Greater inhibition of platelet procoagulant activity by antibody-derived glycoprotein IIb--IIIa inhibitors than by peptide and peptidomimetic inhibitors

Antibody-derived GPIIb-IIIa antagonists, such as the c7E3 Fab fragment abciximab, have been shown to inhibit platelet procoagulant activity as well as platelet aggregation. Whether low-molecular-weight peptide-derived and peptidomimetic antagonists also inhibit platelet procoagulant activity in a similar manner has not been fully investigated. We compared the effects of the antibody-derived antagonists c7E3 Fab and m10E5 IgG, the peptide-derived antagonists eptifibatide, MK-852 and RGDS, and the peptidomimetic RO44--9883 on platelet procoagulant activity and on the stimulated cytosolic calcium increases that promote procoagulant activity. Procoagulant activity was measured as prothrombinase activity in gel-filtered platelets, activated by collagen plus thrombin or collagen alone, with and without stirring.
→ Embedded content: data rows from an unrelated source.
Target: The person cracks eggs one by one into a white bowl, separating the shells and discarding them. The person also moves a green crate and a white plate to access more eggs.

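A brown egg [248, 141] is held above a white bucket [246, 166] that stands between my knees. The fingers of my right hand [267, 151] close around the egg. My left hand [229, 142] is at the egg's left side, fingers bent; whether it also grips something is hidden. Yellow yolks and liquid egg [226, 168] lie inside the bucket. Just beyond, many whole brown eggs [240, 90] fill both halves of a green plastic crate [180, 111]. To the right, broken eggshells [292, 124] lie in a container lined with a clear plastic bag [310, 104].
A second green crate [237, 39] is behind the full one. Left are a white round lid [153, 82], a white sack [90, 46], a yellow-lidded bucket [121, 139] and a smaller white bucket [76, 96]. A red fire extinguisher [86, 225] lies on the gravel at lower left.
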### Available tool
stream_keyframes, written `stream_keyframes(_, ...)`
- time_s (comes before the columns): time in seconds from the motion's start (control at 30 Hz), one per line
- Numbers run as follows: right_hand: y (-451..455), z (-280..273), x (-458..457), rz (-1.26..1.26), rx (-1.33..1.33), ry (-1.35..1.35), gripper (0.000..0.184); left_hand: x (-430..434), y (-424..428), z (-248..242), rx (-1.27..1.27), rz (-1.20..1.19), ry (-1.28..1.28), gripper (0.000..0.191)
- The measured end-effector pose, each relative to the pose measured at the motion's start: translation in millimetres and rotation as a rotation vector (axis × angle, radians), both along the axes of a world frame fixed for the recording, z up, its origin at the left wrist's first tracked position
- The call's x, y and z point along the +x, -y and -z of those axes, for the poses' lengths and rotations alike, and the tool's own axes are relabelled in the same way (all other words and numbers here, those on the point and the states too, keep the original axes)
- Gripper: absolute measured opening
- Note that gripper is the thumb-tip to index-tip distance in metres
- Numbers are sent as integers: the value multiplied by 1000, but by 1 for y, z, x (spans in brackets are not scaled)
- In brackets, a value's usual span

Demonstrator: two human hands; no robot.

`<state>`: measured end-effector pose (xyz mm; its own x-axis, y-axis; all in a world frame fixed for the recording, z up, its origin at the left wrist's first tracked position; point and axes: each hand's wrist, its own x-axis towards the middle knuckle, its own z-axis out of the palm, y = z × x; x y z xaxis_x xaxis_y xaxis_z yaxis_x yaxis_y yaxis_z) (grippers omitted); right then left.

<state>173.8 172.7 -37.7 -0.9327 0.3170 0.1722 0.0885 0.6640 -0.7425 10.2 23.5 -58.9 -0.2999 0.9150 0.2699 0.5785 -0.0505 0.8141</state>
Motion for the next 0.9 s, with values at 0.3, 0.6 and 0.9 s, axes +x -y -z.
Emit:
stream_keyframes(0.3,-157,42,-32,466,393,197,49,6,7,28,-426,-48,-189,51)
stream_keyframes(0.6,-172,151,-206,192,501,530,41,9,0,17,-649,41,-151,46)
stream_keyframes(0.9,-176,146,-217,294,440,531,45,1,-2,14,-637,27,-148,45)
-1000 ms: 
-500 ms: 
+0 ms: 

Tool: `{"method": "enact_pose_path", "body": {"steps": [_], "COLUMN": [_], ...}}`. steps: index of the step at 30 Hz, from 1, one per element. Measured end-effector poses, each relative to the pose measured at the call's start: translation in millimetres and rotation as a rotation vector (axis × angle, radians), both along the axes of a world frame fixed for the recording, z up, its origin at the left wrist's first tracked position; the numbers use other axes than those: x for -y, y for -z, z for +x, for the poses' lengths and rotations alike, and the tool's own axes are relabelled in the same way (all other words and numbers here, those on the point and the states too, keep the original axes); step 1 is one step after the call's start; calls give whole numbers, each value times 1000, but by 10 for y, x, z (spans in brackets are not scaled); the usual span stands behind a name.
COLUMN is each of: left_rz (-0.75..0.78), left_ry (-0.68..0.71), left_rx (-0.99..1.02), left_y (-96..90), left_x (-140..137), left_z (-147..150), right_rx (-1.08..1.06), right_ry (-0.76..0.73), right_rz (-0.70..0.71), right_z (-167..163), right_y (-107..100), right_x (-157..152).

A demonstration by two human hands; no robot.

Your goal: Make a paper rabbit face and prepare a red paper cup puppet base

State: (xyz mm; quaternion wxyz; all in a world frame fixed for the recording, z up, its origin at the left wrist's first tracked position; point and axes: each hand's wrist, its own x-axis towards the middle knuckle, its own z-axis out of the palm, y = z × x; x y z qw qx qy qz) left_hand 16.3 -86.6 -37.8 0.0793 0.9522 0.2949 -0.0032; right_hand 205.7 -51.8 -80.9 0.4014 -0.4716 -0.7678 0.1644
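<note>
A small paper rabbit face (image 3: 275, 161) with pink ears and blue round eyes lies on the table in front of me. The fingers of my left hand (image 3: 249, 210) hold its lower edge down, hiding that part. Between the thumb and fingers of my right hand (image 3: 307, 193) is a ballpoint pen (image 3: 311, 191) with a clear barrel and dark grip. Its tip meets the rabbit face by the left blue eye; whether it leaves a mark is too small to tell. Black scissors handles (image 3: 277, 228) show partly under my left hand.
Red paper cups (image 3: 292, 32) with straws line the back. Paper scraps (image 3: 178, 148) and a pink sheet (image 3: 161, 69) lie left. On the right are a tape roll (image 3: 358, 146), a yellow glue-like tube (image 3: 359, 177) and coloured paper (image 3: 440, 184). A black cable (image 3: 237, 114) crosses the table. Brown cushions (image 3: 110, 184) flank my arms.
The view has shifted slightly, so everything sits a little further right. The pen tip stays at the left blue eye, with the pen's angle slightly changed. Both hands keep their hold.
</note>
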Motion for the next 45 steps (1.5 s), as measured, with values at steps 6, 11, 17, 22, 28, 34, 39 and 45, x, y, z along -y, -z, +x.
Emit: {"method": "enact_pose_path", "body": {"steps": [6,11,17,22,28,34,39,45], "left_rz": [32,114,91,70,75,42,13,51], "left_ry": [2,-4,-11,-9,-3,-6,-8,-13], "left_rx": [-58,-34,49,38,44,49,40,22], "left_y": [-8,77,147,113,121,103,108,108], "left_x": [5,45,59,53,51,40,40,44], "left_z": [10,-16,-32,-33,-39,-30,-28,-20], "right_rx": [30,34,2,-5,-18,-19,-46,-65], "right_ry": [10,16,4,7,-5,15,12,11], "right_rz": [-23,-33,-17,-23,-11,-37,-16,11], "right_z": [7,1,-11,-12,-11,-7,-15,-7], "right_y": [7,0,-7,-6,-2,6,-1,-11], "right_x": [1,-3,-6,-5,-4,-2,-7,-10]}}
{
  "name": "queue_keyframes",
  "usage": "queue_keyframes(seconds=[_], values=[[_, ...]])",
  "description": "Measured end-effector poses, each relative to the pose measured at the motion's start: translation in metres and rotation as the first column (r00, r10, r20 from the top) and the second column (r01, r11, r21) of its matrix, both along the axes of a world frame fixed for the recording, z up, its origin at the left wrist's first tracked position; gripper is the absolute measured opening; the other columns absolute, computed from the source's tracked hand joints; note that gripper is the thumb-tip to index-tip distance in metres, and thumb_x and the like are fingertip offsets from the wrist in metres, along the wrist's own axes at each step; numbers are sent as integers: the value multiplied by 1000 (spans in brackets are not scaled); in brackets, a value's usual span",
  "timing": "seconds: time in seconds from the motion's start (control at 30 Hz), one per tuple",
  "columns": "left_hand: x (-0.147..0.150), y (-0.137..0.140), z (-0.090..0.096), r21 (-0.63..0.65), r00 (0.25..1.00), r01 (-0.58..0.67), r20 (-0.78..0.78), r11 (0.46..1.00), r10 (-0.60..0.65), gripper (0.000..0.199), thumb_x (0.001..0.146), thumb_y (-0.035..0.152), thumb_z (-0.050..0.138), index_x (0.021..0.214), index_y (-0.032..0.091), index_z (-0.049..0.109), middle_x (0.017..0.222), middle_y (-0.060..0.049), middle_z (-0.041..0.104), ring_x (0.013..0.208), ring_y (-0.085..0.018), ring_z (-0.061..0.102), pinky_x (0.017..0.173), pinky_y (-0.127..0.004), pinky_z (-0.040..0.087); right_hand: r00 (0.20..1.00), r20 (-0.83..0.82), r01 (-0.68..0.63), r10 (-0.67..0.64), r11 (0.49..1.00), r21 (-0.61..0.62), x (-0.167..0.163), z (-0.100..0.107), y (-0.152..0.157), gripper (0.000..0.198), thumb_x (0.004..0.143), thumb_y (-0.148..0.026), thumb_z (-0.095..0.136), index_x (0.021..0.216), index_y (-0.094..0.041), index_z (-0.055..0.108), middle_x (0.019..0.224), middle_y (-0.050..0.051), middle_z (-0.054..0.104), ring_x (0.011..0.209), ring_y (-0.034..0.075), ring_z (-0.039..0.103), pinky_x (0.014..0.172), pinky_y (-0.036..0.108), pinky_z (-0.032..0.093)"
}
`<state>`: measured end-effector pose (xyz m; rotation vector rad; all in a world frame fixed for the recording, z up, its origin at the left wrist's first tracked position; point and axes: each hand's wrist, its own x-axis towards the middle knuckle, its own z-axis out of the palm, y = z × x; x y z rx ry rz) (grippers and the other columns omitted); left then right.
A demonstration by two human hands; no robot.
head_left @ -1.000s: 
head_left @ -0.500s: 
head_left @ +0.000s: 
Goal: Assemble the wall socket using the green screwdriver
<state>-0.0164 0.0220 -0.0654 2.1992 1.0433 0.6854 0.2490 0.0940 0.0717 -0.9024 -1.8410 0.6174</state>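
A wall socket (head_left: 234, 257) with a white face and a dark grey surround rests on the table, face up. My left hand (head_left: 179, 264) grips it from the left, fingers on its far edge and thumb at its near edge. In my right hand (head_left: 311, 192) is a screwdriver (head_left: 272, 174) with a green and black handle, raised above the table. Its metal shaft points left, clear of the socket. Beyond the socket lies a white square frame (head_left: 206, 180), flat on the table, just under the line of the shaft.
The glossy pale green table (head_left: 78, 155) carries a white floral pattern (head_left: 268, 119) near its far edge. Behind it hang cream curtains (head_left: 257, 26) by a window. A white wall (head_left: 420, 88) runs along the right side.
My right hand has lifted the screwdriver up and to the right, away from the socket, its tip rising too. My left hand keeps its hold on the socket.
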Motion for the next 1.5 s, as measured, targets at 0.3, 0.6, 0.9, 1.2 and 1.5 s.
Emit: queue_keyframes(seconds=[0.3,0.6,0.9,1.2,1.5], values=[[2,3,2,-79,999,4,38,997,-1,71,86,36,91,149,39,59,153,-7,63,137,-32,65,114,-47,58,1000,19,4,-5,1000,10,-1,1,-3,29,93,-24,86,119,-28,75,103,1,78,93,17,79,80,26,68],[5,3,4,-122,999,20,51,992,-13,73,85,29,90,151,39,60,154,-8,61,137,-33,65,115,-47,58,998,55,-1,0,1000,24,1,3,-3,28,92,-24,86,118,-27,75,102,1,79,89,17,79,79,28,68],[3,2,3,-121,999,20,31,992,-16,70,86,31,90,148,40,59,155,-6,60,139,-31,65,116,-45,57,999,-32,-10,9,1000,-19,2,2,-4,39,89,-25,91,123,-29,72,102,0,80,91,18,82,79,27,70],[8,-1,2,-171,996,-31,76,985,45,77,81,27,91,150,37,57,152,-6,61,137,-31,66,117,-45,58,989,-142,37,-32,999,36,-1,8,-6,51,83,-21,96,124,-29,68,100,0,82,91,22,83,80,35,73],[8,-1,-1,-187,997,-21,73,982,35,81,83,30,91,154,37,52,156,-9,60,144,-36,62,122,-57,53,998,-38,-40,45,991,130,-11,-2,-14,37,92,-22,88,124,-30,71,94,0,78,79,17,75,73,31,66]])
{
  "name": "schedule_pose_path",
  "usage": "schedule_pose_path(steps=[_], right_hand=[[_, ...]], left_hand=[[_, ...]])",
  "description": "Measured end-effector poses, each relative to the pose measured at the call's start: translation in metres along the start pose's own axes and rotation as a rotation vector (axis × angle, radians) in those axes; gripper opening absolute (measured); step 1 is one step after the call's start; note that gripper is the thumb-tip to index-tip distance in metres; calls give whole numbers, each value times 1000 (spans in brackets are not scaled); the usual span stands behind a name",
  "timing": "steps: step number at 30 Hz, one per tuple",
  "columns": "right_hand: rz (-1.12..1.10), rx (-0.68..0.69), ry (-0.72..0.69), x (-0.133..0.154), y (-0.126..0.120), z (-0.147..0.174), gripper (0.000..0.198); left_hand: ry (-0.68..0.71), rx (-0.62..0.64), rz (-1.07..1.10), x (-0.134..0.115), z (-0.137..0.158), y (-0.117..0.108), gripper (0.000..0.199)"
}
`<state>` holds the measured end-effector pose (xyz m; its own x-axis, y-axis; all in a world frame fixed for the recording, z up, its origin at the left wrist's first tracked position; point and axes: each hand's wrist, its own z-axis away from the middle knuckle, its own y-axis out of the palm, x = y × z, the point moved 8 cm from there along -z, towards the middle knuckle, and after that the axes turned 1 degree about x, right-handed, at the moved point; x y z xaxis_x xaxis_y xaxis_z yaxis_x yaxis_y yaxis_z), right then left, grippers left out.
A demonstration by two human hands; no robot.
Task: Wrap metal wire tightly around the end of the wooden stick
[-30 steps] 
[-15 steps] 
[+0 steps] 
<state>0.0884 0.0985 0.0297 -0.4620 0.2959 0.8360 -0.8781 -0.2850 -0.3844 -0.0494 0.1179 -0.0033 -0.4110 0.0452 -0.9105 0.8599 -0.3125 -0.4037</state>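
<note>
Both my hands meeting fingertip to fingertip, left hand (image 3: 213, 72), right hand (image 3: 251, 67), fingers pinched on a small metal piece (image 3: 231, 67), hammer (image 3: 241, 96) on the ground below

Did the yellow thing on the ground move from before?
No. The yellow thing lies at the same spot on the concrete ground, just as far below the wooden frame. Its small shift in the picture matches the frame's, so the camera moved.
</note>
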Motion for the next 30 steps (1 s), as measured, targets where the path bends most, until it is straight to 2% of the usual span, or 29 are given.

The stimulated increases in cytosolic calcium were measured in parallel samples of platelets loaded with fura-2AM. Both c7E3 and m10E5 inhibited prothrombinase activity by 40--50% under all conditions of activation tested and inhibited cytosolic calcium increases to a similar extent in stirred, but not unstirred, platelets. The low-molecular-weight antagonists caused significantly less inhibition of prothrombinase activity in collagen plus thrombin-stimulated platelets, and produced no inhibition but rather a slight enhancement of activity in platelets stimulated by collagen alone. These antagonists also had little or no effect on the cytosolic calcium increases in stirred platelets. These differential effects of antibody-derived versus non-antibody GPIIb-IIIa antagonists on procoagulant activity may be a factor contributing to the differing anti-thrombotic effects of these antagonists seen in clinical trials.